Autor(es): agência o globo: Danielle Nogueira
O Globo - 06/05/2011
Negócio foi estopim de mal-estar com Lula. Para Agnelli, a empresa e o governo têm "missões diferentes"
Um mês após o anúncio da decisão de troca de comando na Vale, o presidente Roger Agnelli, que deixará a empresa no próximo 20 de maio, reacendeu ontem a polêmica que originou seu desgaste com o governo federal e que culminaria na sua substituição. Ao visitar o primeiro de uma leva de sete navios encomendados pela mineradora à Coreia do Sul, o executivo afirmou que a empresa e o governo têm missões "totalmente diferentes", embora não contraditórias, e defendeu que as encomendas de embarcações no exterior garantem à Vale a competitividade necessária para enfrentar seus concorrentes.
Os sete navios contratados do estaleiro coreano Daewoo estão avaliados em US$748 milhões. Além deles, a Vale encomendou mais 12 ao estaleiro chinês Rongsheng, num investimento de US$1,6 bilhão. Outras 16 embarcações de terceiros que vão operar exclusivamente para a Vale também estão sendo construídas fora no Brasil. Todas serão entregues entre 2011 e 2013 e elevarão a frota da companhia para 60 navios.
No Brasil, navios seriam dobro do preço, diz Agnelli
As encomendas, parte delas anunciada em 2008, desagradaram ao ex-presidente Lula, que tinha como política de governo a reativação da indústria naval. De lá para cá, Lula e Agnelli tiveram vários pontos de atrito que desgastaram a boa relação que ele tinha com o Planalto. O governo passou, então, a pressionar por sua substituição.
Ontem, Agnelli voltou a afirmar que as encomendas dos navios foram feitas no exterior, porque os estaleiros brasileiros não tinham capacidade de atender à mineradora no prazo desejado e a um custo competitivo. Ele lembrou que o estaleiro Atlântico Sul, de Pernambuco, foi consultado em 2007 e que, na época, informou que só teria disponibilidade para iniciar as obras em 2015, pois estava tomado de encomendas da Petrobras. O Atlântico Sul é o único no país com condição de construir embarcações para 400 mil toneladas. Além disso, se contratado no Brasil, disse Agnelli, o preço seria de US$236 milhões por embarcação, mais que o dobro dos US$110 milhões pagos pelo primeiro navio do lote coreano, batizado de Vale Brasil.
Perguntado se o governo não tinha entendido as explicações da Vale, Agnelli respondeu:
- Não é o que o governo não entendeu. Cada um tem uma visão, cada um tem uma missão. A missão da companhia é gerar os resultados para ganhar em capacidade e investir mais. A missão do governo é diferente, totalmente diferente. O Lula eu até entendo ele dizer, vamos fazer no Brasil. A gente também gosta do Brasil (..) A nossa missão não é dissociada do governo, não é contrária, mas é uma missão de muito mais longo prazo. Estamos falando de dez, 15, 20 anos. O governo pensa em uma estratégia para dois, três, quatros anos.

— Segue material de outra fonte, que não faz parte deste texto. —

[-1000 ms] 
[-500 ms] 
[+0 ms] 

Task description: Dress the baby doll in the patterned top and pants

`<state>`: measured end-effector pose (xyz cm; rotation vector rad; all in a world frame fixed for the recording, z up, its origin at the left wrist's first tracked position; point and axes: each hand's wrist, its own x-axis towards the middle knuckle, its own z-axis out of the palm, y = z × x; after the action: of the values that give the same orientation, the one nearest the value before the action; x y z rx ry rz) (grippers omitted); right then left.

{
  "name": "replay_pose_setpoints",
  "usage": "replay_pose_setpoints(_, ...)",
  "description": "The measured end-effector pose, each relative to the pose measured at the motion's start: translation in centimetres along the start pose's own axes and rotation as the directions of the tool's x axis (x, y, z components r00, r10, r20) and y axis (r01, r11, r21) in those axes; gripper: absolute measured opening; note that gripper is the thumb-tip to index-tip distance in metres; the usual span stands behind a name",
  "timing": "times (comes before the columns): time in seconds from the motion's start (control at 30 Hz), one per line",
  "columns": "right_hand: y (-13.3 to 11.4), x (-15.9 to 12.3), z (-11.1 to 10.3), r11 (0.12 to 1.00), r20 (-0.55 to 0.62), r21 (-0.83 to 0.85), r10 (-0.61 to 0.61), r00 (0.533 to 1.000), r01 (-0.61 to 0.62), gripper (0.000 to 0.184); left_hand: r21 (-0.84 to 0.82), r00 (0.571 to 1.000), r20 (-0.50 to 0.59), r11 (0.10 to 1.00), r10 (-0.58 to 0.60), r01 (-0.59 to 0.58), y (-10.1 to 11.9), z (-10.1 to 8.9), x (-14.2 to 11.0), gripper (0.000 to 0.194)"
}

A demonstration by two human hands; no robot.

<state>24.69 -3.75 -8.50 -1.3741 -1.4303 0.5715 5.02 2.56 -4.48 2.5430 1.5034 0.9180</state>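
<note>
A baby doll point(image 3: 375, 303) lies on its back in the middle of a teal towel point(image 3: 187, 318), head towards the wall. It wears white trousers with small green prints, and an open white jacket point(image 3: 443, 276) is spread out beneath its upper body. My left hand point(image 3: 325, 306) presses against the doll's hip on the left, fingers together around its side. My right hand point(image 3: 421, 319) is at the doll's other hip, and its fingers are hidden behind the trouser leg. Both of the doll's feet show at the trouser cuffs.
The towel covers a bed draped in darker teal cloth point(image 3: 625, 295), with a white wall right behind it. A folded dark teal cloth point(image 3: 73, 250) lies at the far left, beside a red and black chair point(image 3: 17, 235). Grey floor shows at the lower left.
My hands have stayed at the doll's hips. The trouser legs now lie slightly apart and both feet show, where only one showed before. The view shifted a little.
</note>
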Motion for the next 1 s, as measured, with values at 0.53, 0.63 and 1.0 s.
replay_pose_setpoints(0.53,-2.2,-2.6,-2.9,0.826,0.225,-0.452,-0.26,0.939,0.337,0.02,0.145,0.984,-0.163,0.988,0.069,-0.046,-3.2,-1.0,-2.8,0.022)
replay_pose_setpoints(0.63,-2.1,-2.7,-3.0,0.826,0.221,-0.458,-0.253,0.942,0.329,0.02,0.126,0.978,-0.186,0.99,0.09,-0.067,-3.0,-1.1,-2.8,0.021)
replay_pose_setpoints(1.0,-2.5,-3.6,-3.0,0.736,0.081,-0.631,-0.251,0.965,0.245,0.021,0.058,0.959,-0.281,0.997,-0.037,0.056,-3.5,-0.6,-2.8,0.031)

A declaração foi feita durante visita ao Vale Brasil, que está ancorado na Baía de Guanabara, e que impressiona por suas dimensões. São 362 metros de comprimento, equivalente a um prédio de 22 andares. É o maior navio de transporte de minério do mundo. Agnelli chegou à embarcação de helicóptero na companhia da mulher, Andrea, e um dos filhos.
Estratégia visa a reduzir o preço do frete
Os novos navios farão a rota Brasil-China. As encomendas fazem parte da estratégia da mineradora de reduzir a volatilidade do frete e ganhar competitividade frente à concorrência australiana. Enquanto um navio leva 45 dias para sair do Brasil e chegar aos portos chineses, o trajeto a partir da Austrália demora cerca de 15 dias. Ou seja, as mineradoras australianas, como BHP, pagam um terço do frete pago pela Vale.
Dentro dessa estratégia, a Vale também decidiu contratar fretes antecipadamente desde a crise financeira global, no fim de 2008. Pouco antes da crise, o frete para a tonelada do minério ultrapassou US$100. Ao contratar o frete antecipadamente, a Vale equilibrou a oferta e a demanda por transporte, jogando os preços para baixo. Em 2010, o frete não passou de US$40 a tonelada. Isso permitiu à empresa transferir a economia no custo de transporte para o preço do minério, o que gerou ganho de US$4 bilhões nos últimos dois anos em exportações para a empresa.